/dope

Douglas-Peucker line simplification

Primary LanguagePythonMIT LicenseMIT

DoPe

Douglas-Peucker line simplification (data reduction).

Reduces the number of points in a two-dimensional dataset, while preserving its most striking features.

The resulting dataset is a subset of the original dataset.

Although line simplification is typically used for geographical data, e.g. when zooming a digital map (see e.g. Django's GEOSGeometry.simplify() based on GEOS), this type of algorithm can also be applied to general data reduction problems, as an alternative (or addition) to conventional filtering or subsampling.
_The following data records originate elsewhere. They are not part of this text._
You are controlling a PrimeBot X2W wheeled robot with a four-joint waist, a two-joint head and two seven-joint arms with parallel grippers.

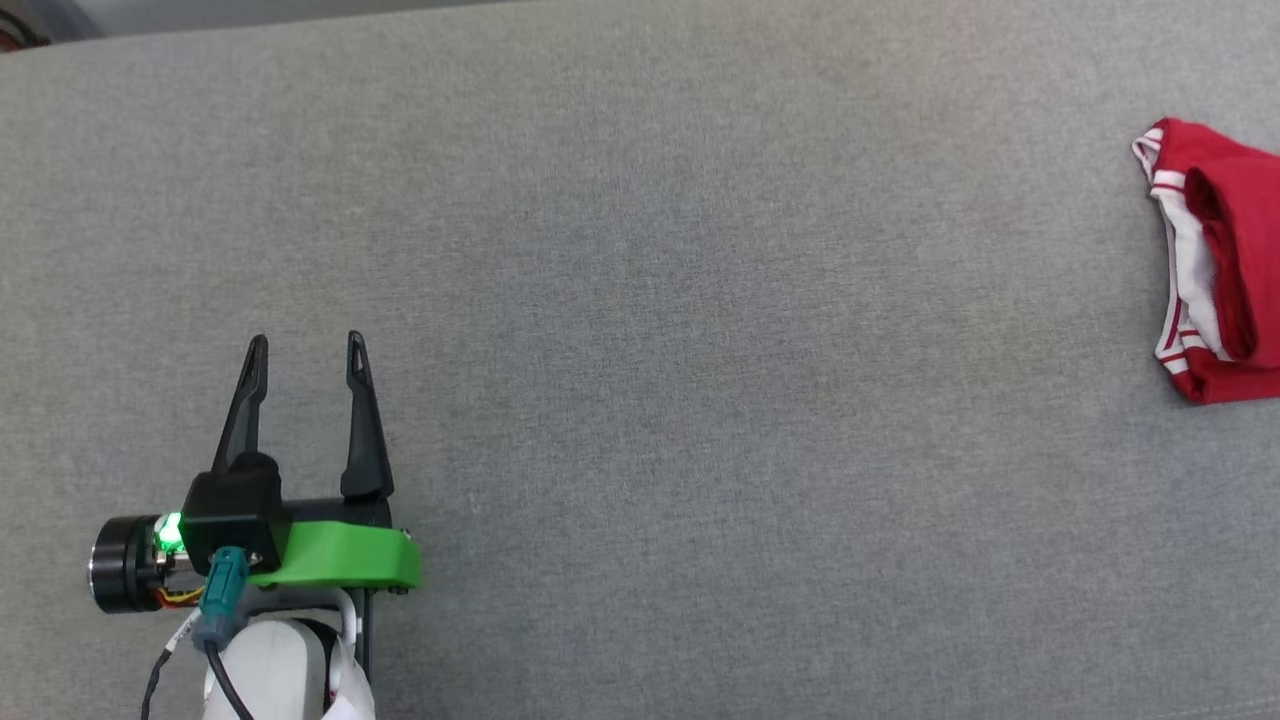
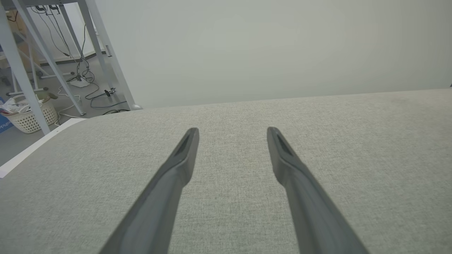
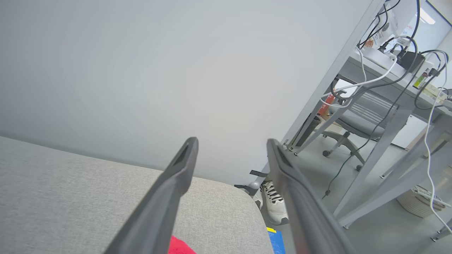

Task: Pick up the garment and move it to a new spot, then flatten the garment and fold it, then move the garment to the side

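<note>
The garment (image 1: pixel 1225 260) lies folded into a compact red bundle at the far right of the grey surface (image 1: pixel 640 300). Its white sleeve and striped trim show along the bundle's left side, and part of it runs out of the head view. I judge the fold made and the bundle set aside, so the step I have in hand is a clean let-go.

My right end effector (image 3: pixel 231 140) is released, fingers spread with nothing between them. It points out past the rounded corner of the surface, and a scrap of red shows at the bottom of its wrist view, just beside the left finger. I cannot tell from that whether the finger touches the cloth.

So I want to lift straight up and away before swinging anywhere, with the fingers spread so no layer gets pinched or dragged. A sideways sweep could catch the top layer and spring the fold apart. A shoe (image 3: pixel 273 201) stands on the floor by that corner, so I would keep the arm over the surface as it retreats.

My left end effector (image 1: pixel 306 340) is released too and empty. It sits at the lower left, well apart from the garment, and need not move.
</note>
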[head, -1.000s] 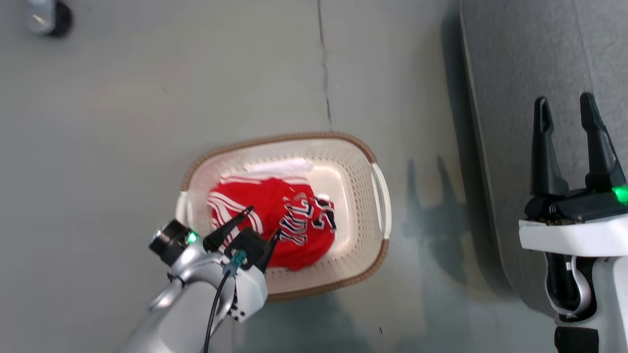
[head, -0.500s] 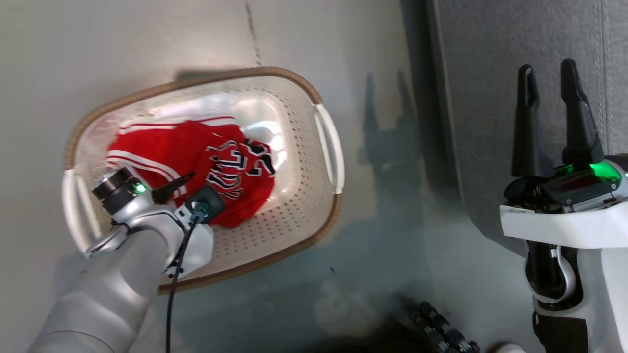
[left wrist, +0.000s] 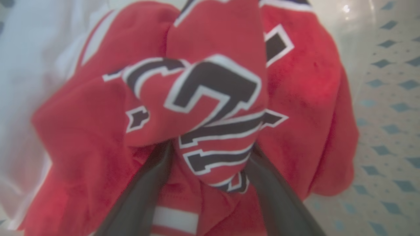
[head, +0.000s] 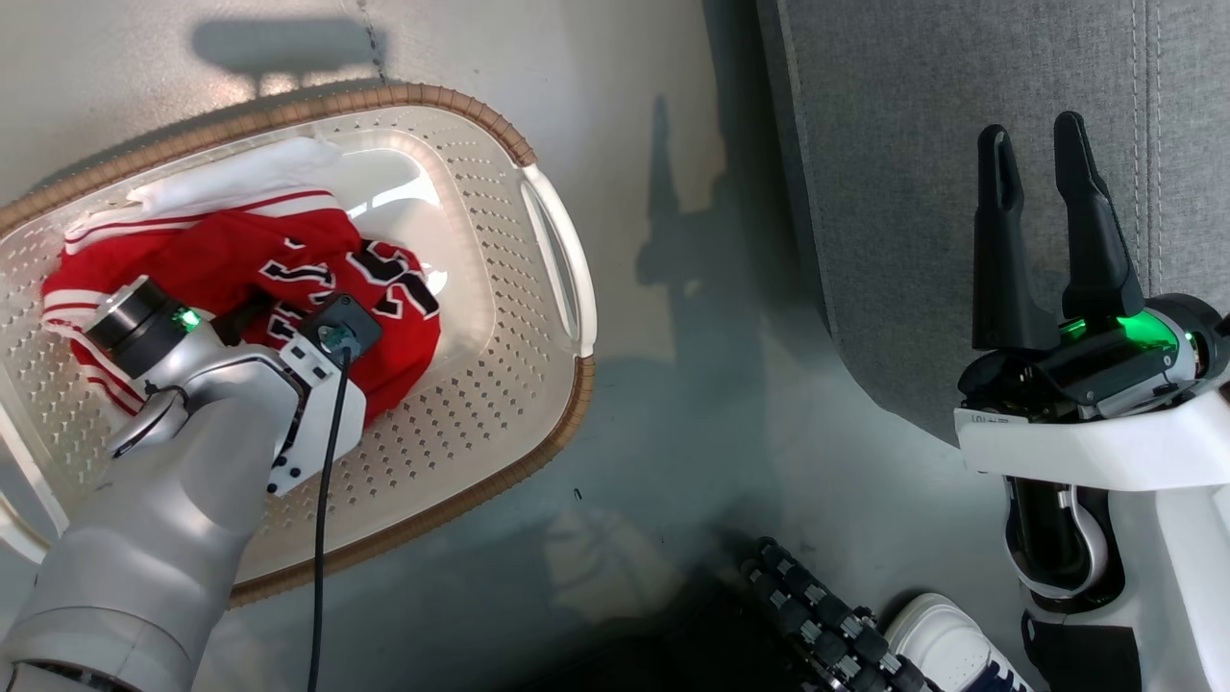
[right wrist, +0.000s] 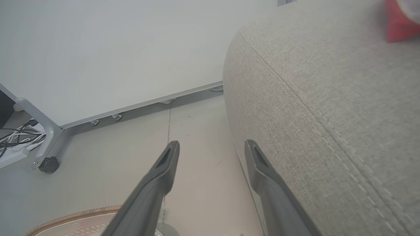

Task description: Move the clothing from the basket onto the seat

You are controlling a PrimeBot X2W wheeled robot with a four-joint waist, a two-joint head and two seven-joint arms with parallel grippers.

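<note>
Left gripper [left wrist: 210, 147]: yours is down in the basket [head: 579, 384], jaws wide, with a fold of lettered clothing [left wrist: 216, 98] bulging between them.
Clothing: red heap with white stripes, lying in the basket's left half; you have white cloth [head: 240, 183] touching its far edge.
Basket: on the floor [head: 673, 432], left of the seat [head: 913, 144] and apart from it.
Seat: grey fabric with a stitched seam, on your right.
Right gripper [head: 1031, 130]: jaws parted, holding nothing, raised beside the seat's edge, well apart from the basket.
</note>
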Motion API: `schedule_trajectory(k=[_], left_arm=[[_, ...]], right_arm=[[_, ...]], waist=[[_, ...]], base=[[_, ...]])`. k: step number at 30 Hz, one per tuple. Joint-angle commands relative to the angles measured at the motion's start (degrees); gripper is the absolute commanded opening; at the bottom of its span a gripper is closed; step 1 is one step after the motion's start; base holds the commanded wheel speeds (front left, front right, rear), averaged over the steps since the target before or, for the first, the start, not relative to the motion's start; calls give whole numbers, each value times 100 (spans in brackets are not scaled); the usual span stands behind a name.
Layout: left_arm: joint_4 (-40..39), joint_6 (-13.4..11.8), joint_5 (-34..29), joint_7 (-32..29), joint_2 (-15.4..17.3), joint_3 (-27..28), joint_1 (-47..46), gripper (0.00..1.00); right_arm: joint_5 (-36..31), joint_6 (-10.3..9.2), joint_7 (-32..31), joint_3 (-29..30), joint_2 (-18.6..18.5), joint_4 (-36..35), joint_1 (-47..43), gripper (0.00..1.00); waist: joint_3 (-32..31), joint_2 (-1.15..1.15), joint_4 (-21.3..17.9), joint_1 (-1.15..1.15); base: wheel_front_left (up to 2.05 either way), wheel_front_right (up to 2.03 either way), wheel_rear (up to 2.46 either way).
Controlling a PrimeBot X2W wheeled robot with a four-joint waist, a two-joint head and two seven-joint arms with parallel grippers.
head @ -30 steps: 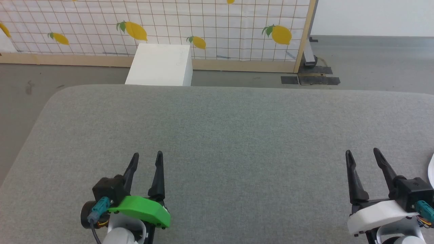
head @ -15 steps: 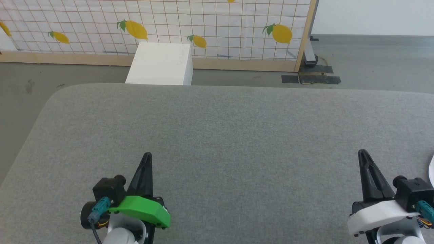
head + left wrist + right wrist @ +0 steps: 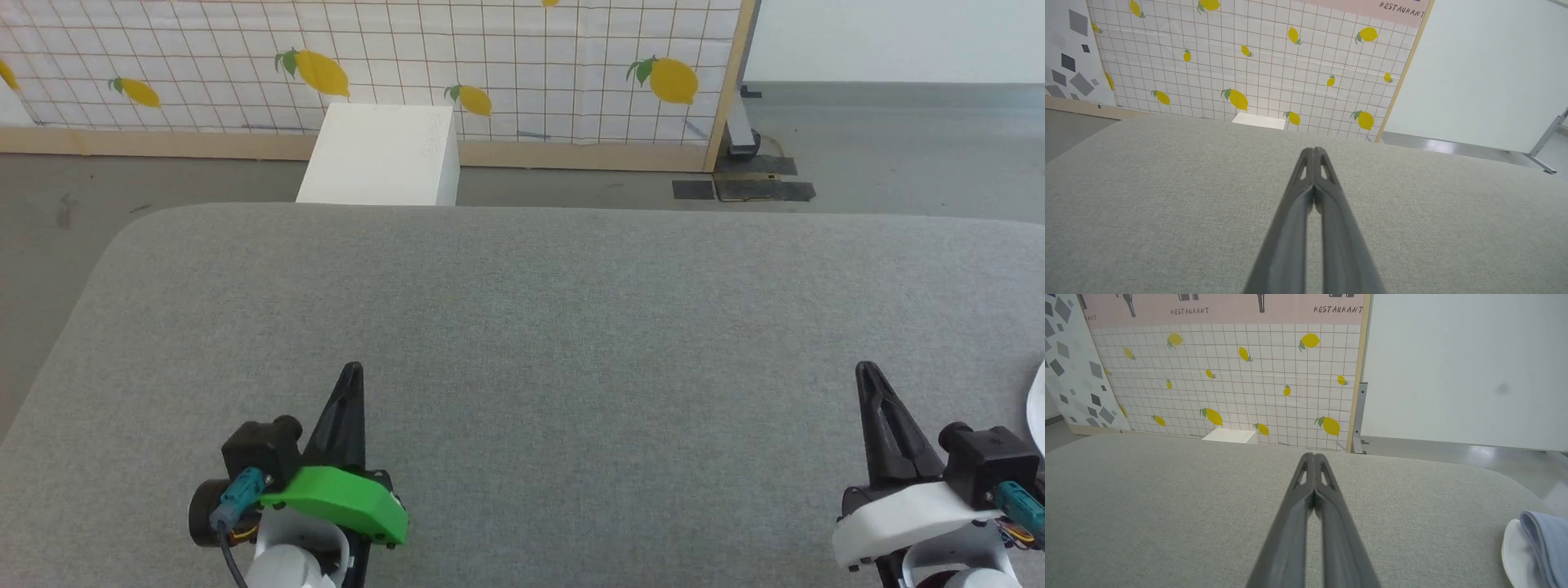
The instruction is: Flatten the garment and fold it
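Head view first: the left gripper (image 3: 353,372) and the right gripper (image 3: 864,371) are both seen pinched fully together with nothing held, parked low over the near part of the grey padded table (image 3: 522,310) and well apart from each other. The garment (image 3: 1544,544) is caught at the bottom right of the right wrist view. It's a bunched fold of light blue cloth lying on something white and rounded (image 3: 1513,555) (collar or dish, can't be told), out by the table's right end and to the right of the right gripper. It can be expected to handle soft, light and floppy, so a pinch on a hem or shoulder edge is probably called for rather than the middle of the heap. Loads of bare table is offered between the grippers for spreading. The rounded corners and far edge should be minded, with a white box (image 3: 377,155) and a lemon-print panel (image 3: 490,57) seen past them.
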State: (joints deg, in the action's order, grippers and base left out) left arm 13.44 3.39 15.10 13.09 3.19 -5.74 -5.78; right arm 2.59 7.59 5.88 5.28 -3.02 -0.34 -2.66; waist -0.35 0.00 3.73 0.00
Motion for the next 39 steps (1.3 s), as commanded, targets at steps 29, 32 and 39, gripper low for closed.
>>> schedule_trajectory(k=[29, 32, 39], left_arm=[[-387, -116, -454, -371, -11, 171, 205, 0], [-424, -125, -494, -407, -12, 186, 219, 0], [-505, -143, -584, -486, -14, 220, 251, 0]], right_arm=[[-86, -4, -168, -154, 5, 12, 94, 0], [-92, -4, -184, -169, 5, 13, 101, 0], [-107, -4, -220, -200, 6, 15, 115, 0]], waist=[[9, 0, -99, 0], [10, 0, -110, 0], [13, 0, -133, 0]], base=[[0, 0, 0], [0, 0, 0], [0, 0, 0]])
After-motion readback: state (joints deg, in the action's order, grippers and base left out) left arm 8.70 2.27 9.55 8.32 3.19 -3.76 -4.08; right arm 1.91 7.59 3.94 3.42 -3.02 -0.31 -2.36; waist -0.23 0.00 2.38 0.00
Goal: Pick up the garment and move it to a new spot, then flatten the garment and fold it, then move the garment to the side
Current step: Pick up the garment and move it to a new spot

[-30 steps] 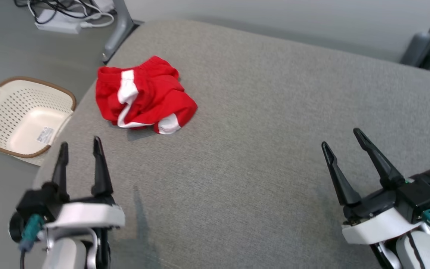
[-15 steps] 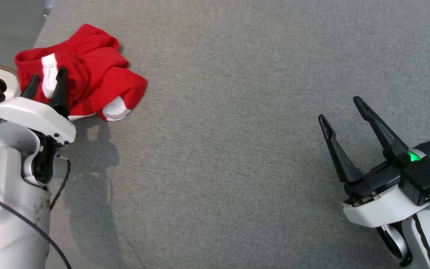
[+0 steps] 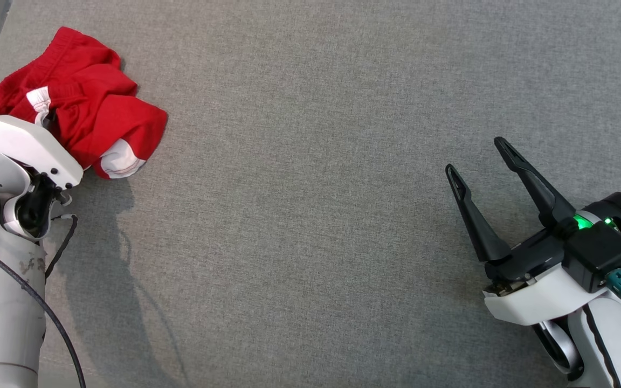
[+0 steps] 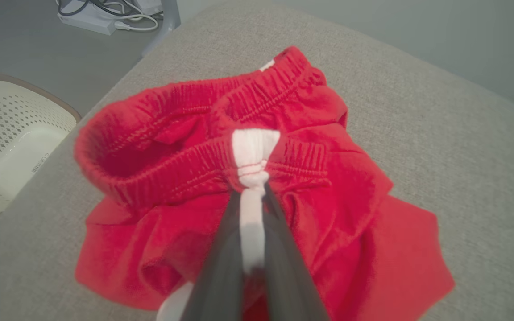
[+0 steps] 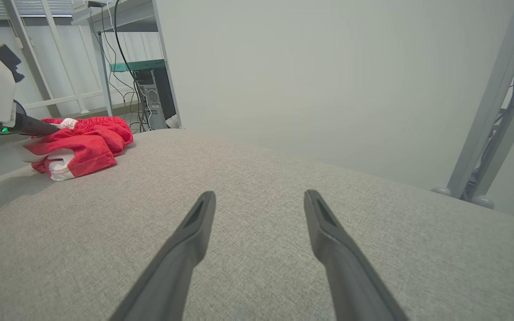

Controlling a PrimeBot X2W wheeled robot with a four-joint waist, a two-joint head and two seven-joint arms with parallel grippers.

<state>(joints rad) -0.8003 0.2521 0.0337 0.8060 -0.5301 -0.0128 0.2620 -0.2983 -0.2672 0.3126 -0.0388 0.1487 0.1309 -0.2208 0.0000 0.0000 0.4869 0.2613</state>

Some examples:

  • creating miniature data plots
  • pre-processing time-series data for feature detection (e.g. peak detection)

Installation

Normal installation:

pip install dopelines

With plot support (adds matplotlib):

pip install dopelines[plot]

With development tools:

pip install dopelines[dev]

Note: The PyPi project is called dopelines instead of dope, because PyPi would not let us create a project named dope, even though the name appears to be available.

Example

from dope import DoPeR

data_original = [
    [0, 0], [1, -1], [2, 2], [3, 0], [4, 0], [5, -1], [6, 1], [7, 0]
]

dp = DoPeR(data=data_original)

# use tolerance threshold (i.e. max. error w.r.t. normalized data)
data_simplified_eps = dp.simplify(tolerance=0.2)

# compare original data and simplified data in a plot
dp.plot()

# or use maximum recursion depth
data_simplified_depth = dp.simplify(max_depth=2)

Example line simplification plot.

Also see examples in tests.

Limitations

Currently we only offer a recursive implementation (depth-first), which is intuitive, but may not be the most efficient solution. An iterative implementation is in the works (breadth-first).

References:

Douglas DH, Peucker TK. Algorithms for the reduction of the number of points required to represent a digitized line or its caricature. Cartographica: the international journal for geographic information and geovisualization. 1973 Dec 1;10(2):112-22.